The Ship Hotel, Allonby.

Plaque commemorating the stay of Wilkie Collins and Charles Dickens

 

Allonby is a coastal town in Cumberland on the Solway Firth, visited by Collins and Dickens on their walking tour of Cumberland in 1857. They had left London by train for Carlisle on 7 September, travelling another fourteen miles to the village of Hesketh Newmarket. Here they stayed at the Queen's Head close to Carrock Fell. Dickens insisted on climbing the mountain despite bad weather; the compass broke and they became hopelessly lost in thick mist.

 

The Ship Inn, Allonby.

 

The reluctant Wilkie badly sprained his ankle on the descent so they travelled to nearby Wigton, where Collins saw a doctor, and then on to Allonby.  Arriving in time for lunch on 9 September, they stopped for two nights at The Ship - described by Dickens as 'a capital little homely inn looking out upon the sea ... a clean nice place in a rough wild country'.  The landlord was Benjamin Partridge whose immensely fat wife was 'very obliging and comfortable.'

Spending of Collins and Dickens at the Ship Inn, Allonby, Cumberland

Innkeeper's book for 9- 11 September 1857

 

The innkeeper's book for 9 - 11 September records that 'Charles Dickens & Wilkie Collins Esqrs' partook of Lunch with beer and wine; and Dinner with tea and Brandy. During their stay, they also had lemonade and porter (a dark brown malt beer).

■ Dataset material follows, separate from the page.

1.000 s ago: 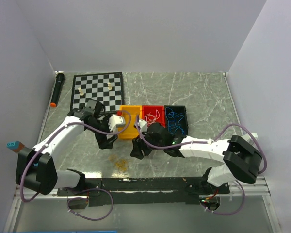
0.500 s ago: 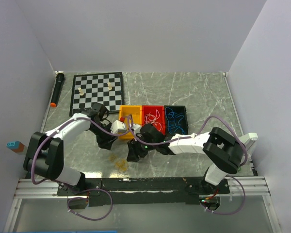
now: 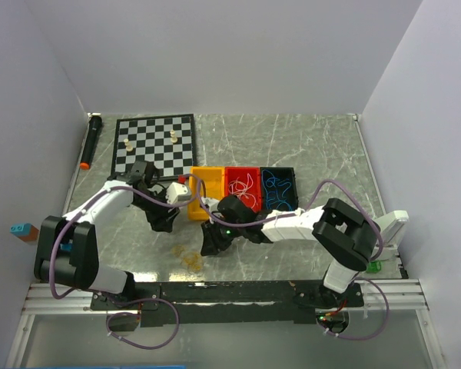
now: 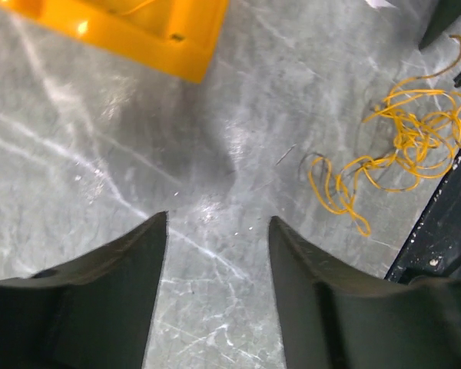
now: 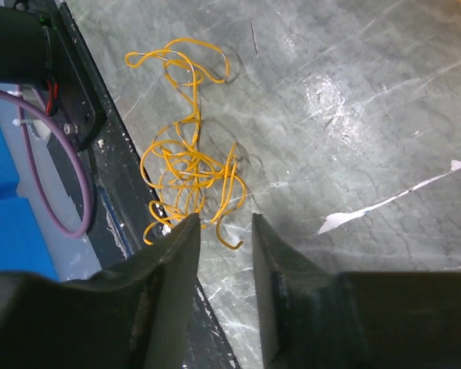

It is in Allonby, in 'The Lazy Tour of Two Idle Apprentices', that Collins as Thomas Idle engages in autobiographical reflections.  The Ship Inn still exists and modern day travellers can visit or even stay the night.

 

EWANRIGG HALL

The nearby Ewanrigg Hall on the outskirts of Maryport was possibly used in The Woman in White as the setting for Limmeridge House.  Closely following the Collins-Dickens route in 'The Lazy Tour', Walter Hartright writes

"My travelling instructions directed me to go to Carlisle, and then to diverge by a branch railway which ran in the direction of the coast..... When I rose the next morning and drew up my blind, the sea opened before me joyously under the broad August sunlight, and the distant coast of Scotland fringed the horizon with its lines of melting blue."

Ewanrigg Hall was the home of the Christian family and Fletcher Christian of Mutiny on the Bounty fame was born there in 1764.  The house was demolished in 1903.

Ewanrigg Hall, Cumbria

Ewanrigg Hall

(photograph courtesy Matthew Beckett and the Lost Heritage website)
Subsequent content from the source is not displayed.